Exercise instructions
State how many lines of the entries hold the string "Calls", and output nothing but that count.

Records for this exercise
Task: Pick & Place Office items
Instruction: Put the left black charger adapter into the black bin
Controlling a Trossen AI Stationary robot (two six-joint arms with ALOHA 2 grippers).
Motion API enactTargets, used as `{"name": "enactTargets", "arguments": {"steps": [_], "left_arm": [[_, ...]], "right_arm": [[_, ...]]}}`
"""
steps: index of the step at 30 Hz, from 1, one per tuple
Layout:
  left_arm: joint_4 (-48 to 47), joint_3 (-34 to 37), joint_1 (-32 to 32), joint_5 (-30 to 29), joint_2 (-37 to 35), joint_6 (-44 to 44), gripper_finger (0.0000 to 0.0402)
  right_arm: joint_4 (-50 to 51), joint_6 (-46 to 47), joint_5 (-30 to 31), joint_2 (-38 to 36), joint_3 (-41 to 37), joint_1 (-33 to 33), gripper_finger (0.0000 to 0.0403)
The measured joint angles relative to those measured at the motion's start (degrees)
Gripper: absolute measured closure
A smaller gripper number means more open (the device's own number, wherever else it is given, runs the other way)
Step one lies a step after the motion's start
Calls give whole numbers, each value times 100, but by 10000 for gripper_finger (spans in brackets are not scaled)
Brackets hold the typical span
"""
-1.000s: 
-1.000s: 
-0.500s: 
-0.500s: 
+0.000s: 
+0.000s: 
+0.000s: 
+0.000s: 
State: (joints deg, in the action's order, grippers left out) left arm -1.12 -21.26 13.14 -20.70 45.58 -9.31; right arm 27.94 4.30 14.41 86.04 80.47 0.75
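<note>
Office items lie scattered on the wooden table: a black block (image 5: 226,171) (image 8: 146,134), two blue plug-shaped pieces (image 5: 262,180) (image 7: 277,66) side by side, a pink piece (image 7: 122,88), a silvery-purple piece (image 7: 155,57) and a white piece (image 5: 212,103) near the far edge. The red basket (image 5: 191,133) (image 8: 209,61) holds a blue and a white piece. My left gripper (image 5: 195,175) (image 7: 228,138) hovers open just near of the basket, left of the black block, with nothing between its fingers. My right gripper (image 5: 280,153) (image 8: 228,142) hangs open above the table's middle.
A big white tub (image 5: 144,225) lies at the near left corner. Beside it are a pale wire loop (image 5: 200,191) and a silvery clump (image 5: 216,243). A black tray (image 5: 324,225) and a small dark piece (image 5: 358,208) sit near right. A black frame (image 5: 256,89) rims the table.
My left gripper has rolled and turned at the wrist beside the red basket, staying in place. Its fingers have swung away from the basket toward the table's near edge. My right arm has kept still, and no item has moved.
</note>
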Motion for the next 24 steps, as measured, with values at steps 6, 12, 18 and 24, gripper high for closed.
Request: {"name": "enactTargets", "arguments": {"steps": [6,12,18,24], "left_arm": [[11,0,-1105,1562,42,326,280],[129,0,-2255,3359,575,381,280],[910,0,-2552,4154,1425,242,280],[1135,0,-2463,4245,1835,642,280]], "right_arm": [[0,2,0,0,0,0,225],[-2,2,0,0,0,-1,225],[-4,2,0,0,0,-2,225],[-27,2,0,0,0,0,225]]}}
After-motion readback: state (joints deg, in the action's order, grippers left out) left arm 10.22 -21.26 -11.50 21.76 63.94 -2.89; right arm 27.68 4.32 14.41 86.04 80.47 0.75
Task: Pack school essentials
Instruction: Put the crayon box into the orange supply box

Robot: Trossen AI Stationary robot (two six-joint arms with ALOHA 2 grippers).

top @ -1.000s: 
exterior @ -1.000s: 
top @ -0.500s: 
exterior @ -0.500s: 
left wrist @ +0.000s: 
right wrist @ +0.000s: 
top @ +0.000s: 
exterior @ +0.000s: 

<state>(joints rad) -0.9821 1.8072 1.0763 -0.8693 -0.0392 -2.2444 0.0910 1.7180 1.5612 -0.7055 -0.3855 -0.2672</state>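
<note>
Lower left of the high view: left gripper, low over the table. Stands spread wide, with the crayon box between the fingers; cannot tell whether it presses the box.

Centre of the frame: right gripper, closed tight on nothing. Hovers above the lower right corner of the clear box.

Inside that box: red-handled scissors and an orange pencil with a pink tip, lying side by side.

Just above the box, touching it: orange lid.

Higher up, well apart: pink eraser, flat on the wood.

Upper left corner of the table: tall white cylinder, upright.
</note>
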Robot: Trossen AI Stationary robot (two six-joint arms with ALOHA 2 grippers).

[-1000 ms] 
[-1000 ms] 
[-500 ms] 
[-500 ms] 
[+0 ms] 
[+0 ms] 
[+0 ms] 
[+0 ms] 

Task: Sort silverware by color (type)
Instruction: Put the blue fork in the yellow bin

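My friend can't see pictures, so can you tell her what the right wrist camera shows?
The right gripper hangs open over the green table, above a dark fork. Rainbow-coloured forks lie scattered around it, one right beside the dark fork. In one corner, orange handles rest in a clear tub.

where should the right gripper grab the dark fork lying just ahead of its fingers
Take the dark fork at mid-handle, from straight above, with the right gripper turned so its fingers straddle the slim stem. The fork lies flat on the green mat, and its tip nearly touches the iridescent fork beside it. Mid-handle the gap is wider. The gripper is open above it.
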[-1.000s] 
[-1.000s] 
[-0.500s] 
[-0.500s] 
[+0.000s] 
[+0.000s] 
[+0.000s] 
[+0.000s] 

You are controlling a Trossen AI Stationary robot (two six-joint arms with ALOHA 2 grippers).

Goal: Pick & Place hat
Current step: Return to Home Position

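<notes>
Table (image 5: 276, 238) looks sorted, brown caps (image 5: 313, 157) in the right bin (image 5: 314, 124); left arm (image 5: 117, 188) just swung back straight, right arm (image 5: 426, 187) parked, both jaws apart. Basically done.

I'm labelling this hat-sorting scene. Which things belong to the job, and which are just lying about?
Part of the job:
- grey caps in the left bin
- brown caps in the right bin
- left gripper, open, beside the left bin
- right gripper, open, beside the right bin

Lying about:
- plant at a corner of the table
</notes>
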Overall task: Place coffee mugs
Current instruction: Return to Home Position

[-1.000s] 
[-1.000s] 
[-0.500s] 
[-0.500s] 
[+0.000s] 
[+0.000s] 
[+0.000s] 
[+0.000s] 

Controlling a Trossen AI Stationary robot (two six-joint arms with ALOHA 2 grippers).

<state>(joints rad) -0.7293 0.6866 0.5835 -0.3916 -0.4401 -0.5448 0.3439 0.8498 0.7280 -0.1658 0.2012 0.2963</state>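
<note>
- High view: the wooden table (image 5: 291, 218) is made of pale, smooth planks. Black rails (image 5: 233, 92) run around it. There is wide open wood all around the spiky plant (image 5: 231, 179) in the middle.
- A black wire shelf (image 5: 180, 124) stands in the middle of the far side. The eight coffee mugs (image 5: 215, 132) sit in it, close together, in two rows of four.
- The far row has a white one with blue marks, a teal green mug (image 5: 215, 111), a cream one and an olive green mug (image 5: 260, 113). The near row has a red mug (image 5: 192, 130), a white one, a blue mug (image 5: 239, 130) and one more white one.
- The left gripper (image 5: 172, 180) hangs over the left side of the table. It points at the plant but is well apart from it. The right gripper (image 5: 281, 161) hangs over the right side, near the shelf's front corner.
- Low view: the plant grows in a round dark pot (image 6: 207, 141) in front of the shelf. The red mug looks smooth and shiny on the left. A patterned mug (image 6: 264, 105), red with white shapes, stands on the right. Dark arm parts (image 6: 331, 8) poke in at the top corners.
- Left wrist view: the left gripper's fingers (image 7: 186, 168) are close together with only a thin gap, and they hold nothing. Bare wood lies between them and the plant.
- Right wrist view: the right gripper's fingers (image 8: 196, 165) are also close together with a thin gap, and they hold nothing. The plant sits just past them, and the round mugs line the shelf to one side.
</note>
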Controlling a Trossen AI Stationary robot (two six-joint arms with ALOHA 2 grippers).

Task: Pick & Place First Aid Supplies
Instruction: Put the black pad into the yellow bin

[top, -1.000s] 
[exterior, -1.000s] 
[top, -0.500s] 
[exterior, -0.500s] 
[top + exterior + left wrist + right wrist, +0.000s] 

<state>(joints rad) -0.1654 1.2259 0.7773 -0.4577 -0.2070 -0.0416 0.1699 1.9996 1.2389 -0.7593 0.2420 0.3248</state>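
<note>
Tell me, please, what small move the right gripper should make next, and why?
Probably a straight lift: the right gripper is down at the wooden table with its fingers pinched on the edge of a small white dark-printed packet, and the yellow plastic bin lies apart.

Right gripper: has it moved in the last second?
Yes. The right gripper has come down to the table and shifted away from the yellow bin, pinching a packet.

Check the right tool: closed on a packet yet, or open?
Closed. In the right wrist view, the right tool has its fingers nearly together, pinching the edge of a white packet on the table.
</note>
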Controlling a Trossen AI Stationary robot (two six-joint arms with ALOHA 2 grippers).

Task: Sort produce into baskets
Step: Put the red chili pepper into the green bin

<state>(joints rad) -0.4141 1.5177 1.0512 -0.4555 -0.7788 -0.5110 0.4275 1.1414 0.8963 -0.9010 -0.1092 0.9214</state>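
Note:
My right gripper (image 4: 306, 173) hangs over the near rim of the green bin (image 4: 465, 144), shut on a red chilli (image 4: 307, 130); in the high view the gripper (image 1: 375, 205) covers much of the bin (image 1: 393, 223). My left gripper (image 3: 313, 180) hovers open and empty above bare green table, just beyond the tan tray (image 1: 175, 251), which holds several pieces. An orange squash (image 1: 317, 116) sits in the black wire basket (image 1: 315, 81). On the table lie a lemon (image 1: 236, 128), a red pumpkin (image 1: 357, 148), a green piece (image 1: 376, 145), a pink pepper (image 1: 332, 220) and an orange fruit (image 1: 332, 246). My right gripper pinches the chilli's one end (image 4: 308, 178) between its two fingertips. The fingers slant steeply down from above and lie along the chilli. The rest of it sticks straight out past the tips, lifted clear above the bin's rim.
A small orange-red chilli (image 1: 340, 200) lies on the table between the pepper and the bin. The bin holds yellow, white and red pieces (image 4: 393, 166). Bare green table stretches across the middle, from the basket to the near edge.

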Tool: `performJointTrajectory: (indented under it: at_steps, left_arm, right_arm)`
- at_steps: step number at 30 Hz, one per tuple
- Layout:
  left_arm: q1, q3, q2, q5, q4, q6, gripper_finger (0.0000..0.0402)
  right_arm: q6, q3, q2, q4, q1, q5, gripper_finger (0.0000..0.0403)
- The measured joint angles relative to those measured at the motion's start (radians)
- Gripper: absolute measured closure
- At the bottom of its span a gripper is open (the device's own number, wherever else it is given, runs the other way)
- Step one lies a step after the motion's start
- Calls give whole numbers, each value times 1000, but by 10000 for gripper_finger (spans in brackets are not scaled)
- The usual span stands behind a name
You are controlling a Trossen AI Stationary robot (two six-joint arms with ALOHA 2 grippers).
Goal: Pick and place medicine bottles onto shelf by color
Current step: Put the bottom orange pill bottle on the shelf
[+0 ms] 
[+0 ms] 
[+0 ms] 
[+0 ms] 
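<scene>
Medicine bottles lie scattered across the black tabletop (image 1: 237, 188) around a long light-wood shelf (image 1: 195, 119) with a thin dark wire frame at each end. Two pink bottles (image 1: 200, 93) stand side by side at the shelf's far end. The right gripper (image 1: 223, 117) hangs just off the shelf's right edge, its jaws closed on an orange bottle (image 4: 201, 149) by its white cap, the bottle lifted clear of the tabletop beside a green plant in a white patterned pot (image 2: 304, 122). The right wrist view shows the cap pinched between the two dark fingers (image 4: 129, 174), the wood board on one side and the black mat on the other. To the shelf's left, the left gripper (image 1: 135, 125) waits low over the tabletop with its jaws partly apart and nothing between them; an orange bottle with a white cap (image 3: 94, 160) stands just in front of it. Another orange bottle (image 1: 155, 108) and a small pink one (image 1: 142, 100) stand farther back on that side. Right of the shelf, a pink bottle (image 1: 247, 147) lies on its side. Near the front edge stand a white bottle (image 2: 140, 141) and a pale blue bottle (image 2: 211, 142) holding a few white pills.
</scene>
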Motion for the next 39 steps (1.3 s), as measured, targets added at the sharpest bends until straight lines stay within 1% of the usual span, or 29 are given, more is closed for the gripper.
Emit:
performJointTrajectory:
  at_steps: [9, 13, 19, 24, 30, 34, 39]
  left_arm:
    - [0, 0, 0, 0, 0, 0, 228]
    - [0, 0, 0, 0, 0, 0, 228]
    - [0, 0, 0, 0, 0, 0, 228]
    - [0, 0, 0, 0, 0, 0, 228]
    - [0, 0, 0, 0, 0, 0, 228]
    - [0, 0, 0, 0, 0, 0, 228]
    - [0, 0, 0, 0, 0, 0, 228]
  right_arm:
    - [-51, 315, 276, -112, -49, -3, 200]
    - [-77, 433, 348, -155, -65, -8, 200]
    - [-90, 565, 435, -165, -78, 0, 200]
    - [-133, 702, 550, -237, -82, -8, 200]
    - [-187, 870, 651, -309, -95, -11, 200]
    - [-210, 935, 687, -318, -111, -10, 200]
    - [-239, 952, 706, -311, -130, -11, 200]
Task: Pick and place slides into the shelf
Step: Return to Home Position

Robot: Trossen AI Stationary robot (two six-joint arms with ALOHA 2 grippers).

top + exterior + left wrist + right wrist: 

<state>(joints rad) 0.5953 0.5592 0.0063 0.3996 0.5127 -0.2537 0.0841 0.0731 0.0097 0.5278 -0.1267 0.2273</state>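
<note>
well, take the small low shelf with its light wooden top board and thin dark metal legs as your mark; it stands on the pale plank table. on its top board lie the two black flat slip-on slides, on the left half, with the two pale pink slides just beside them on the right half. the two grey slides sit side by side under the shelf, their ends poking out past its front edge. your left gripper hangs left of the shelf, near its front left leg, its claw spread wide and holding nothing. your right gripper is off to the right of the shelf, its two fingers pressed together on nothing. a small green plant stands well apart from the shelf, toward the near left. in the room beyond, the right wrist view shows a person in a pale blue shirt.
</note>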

Written response
2